Handling Human Errors
Human errors and logical data corruptions they cause are one of the most often faced types of failures in any database environment. Handling them is not always a trivial task as required procedure depends on many factors like: current database configuration, scope of data corruption, type of destructive action or time passed after the mistake was made.
This document describes tools useful for handling human errors, classifies human errors and proposes recovery procedures that can be used to fix logical data corruption caused by them.
Tools
Log Miner
Log Miner is a piece of functionality of Oracle database that can be extremely useful for handling human errors. It can be especially helpful for determining the exact point in time when the error has occurred and therefore it can improve recovery accuracy.

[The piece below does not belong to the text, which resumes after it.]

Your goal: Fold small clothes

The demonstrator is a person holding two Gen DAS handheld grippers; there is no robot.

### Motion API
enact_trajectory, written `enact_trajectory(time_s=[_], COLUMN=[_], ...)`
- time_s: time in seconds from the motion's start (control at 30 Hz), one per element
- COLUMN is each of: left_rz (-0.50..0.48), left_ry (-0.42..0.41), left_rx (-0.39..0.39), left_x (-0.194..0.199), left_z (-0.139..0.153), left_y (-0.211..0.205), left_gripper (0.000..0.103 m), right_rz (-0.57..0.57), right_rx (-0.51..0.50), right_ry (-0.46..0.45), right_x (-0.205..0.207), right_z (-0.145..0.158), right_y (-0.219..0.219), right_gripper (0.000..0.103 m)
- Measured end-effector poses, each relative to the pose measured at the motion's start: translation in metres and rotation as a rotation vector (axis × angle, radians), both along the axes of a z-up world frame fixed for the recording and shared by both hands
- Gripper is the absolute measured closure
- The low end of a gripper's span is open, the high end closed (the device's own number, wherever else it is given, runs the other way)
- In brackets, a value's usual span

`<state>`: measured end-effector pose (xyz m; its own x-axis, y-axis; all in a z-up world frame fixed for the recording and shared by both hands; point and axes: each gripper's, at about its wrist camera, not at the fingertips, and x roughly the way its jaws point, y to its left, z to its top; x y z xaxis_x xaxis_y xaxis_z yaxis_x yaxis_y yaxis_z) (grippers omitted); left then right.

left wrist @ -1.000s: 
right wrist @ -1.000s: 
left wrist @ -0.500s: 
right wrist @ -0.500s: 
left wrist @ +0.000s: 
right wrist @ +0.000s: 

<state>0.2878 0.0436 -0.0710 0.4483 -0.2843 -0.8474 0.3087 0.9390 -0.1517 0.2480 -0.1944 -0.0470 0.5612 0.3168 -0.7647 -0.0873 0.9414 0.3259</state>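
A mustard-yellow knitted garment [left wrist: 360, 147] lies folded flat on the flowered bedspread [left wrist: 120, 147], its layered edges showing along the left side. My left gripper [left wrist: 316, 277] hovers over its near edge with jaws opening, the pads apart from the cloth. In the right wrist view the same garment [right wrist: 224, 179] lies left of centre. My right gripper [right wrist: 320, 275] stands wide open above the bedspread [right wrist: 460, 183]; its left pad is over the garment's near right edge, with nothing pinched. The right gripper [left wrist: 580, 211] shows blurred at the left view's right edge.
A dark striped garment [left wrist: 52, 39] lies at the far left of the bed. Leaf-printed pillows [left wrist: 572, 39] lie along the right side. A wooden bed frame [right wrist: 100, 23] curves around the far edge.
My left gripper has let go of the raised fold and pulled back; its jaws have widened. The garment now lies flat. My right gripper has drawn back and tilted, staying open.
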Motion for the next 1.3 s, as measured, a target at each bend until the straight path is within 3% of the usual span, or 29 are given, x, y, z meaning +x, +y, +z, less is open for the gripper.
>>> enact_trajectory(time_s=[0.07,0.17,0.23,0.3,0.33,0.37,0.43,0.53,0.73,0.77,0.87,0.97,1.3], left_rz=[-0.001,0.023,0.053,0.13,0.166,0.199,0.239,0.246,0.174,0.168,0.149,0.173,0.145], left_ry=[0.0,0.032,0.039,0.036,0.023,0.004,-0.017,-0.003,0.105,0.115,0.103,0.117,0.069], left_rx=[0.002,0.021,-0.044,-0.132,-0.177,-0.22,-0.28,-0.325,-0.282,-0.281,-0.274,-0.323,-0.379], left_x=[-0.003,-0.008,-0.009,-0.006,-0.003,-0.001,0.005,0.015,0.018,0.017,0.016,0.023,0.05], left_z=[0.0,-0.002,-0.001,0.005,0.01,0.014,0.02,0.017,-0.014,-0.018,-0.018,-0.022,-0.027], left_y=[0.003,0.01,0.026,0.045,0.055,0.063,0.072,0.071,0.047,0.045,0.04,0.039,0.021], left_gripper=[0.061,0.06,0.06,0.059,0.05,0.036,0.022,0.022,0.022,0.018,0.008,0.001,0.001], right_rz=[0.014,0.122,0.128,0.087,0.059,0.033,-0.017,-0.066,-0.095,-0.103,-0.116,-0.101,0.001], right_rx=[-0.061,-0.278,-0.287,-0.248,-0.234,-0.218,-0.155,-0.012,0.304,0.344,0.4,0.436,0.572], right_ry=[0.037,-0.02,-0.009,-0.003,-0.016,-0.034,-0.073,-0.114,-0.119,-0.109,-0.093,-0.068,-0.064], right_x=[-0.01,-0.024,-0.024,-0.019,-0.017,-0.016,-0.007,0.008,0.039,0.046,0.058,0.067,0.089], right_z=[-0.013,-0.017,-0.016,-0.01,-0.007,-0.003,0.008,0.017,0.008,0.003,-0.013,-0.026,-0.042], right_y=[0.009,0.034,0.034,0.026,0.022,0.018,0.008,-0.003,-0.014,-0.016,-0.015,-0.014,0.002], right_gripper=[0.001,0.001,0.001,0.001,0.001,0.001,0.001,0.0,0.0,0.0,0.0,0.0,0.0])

Oracle Log Miner analyzes one or more redo and archived redo logs and provides a SQL interface to query their contents. These contents can be used not only to determine the exact point in time when someone made a mistake but also in some cases to undo unwanted changes.
Log Miner is available through the
DBMS_LOGMNR
PL/SQL package existing in the SYS schema.

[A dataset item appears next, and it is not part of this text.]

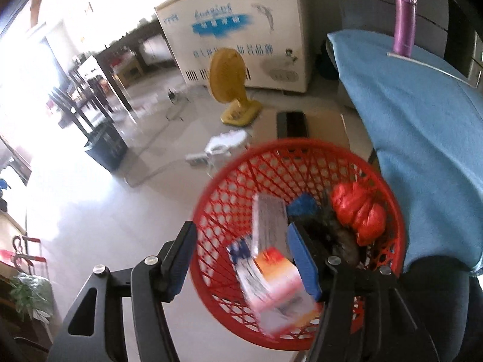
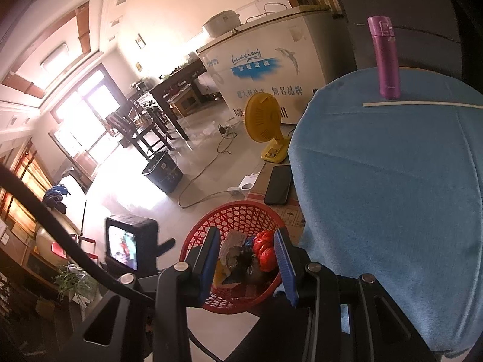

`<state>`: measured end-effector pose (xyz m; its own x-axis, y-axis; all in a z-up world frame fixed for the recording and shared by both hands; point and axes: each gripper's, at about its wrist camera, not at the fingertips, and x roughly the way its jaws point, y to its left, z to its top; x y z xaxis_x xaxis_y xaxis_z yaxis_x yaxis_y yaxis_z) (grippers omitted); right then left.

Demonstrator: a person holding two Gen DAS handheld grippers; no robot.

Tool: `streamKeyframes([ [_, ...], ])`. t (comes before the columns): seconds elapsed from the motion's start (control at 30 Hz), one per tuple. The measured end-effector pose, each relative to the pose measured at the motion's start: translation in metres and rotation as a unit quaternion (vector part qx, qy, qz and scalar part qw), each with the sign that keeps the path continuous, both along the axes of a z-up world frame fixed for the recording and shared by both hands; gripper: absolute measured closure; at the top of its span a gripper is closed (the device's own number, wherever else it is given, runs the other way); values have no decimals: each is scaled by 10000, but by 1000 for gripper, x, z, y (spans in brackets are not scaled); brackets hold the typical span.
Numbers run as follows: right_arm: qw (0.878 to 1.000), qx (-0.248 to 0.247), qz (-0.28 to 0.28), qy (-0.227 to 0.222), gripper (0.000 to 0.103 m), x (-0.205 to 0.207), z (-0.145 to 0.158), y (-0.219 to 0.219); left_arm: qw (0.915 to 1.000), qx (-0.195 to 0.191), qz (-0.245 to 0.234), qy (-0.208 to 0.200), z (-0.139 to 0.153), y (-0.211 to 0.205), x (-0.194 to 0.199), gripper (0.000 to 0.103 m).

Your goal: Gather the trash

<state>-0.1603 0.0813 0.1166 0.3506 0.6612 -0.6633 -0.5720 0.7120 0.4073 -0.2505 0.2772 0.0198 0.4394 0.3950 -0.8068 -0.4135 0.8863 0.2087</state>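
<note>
A red mesh basket (image 1: pixel 302 143) stands on the floor beside the blue-covered table, and my left gripper (image 1: pixel 240 227) hovers open just above it. Below the blue pads (image 1: pixel 303 259) a white and orange carton (image 1: pixel 277 274) lies blurred inside the basket, with neither pad pressing on it. A crumpled red bag (image 1: pixel 359 211), a blue scrap (image 1: pixel 303 205) and a dark clump (image 1: pixel 341 235) lie there too. In the right wrist view my right gripper (image 2: pixel 247 231) is higher and further back, pointing down at the same basket (image 2: pixel 235 206). Its jaws stand apart with nothing between them.
A purple flask (image 2: pixel 386 57) and a thin white stick (image 2: pixel 422 104) are on the blue-covered table (image 2: pixel 392 181). On the floor beyond the basket are a phone (image 2: pixel 277 184) on a cardboard box, a power strip (image 1: pixel 223 147), a yellow fan (image 1: pixel 228 81), a black bin (image 2: pixel 163 172) and a chest freezer (image 1: pixel 241 30).
</note>
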Motion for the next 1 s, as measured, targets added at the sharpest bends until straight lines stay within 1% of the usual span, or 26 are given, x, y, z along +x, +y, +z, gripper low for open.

The main problem about the Log Miner is that it can be useful for human errors handling only if supplemental logging (at least on minimum level) has been enabled on the affected database prior to the error. The supplemental logging is not enabled by default in a newly created database but it is required by Streams so all the databases taking advantage of the Streams technology have the supplemental logging configured. To verify if a given database uses supplemental logging one can query the
v$database
view:
sqlsys_DB
SQL> SELECT SUPPLEMENTAL_LOG_DATA_MIN FROM V$DATABASE;
If the result is 'YES' or 'IMPLICIT' then supplemental logging is enabled and Log Miner can be used.
Flashback Query/Table
Flashback Query allows querying table's contents as it was in the specified moment in the past. To produce this 'past-image' of the table Flashback Query relies on undo data. Therefore the point in time up to which one can go back with Flashback Query is strictly related to undo tablespace size and undo retention. Usually this time window does not exceed several hours.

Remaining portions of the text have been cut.